TASK ITEM ▸
As the answer, set down the lines below from the one containing "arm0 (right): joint" through the one containing "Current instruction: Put", exactly and inclusively, and no others.

PROVIDED MATERIAL ▸

++++++

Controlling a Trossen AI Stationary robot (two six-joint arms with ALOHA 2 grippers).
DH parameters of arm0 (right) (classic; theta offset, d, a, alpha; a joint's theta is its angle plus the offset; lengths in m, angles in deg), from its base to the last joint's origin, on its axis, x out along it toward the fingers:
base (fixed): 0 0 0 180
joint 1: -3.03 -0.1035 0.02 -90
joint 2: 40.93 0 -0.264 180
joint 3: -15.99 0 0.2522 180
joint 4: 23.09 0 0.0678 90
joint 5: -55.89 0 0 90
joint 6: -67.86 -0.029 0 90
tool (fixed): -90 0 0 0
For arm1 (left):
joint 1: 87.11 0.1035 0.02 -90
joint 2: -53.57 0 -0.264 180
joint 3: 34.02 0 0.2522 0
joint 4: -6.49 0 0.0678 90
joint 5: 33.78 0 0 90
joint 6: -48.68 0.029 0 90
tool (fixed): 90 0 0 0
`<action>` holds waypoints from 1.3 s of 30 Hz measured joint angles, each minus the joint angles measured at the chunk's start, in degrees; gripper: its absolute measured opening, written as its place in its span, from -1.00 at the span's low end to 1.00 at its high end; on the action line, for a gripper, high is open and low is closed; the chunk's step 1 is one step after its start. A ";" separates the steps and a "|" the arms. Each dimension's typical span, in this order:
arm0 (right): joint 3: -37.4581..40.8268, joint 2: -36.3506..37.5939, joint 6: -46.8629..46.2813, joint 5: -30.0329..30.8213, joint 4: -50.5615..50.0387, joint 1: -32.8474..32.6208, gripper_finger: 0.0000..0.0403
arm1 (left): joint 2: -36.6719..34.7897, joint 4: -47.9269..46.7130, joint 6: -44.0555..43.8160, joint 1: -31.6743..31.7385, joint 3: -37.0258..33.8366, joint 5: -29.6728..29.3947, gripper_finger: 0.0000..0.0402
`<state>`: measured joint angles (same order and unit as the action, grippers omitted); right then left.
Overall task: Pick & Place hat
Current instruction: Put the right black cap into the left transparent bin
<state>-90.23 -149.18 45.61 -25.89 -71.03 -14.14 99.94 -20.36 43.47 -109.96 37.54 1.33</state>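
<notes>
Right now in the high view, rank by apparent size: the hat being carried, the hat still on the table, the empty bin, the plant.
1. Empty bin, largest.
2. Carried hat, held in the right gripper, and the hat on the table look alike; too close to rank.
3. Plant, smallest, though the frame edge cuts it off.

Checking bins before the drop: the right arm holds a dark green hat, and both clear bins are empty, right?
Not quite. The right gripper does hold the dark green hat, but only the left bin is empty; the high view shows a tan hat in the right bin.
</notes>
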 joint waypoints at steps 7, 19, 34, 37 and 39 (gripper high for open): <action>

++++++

ANSWER SECTION ▸
arm0 (right): joint 3: -37.4581..40.8268, joint 2: -36.3506..37.5939, joint 6: -46.8629..46.2813, joint 5: -30.0329..30.8213, joint 4: -50.5615..50.0387, joint 1: -32.8474..32.6208, gripper_finger: 0.0000..0.0403
arm1 (left): joint 2: -36.6719..34.7897, joint 4: -47.9269..46.7130, joint 6: -44.0555..43.8160, joint 1: -31.6743..31.7385, joint 3: -37.0258..33.8366, joint 5: -29.6728..29.3947, gripper_finger: 0.0000..0.0402
`<state>`: measured joint angles (same order and unit as the action, grippers omitted); right then left.
Overall task: Pick & Place hat
Current instruction: Put the right black cap into the left transparent bin

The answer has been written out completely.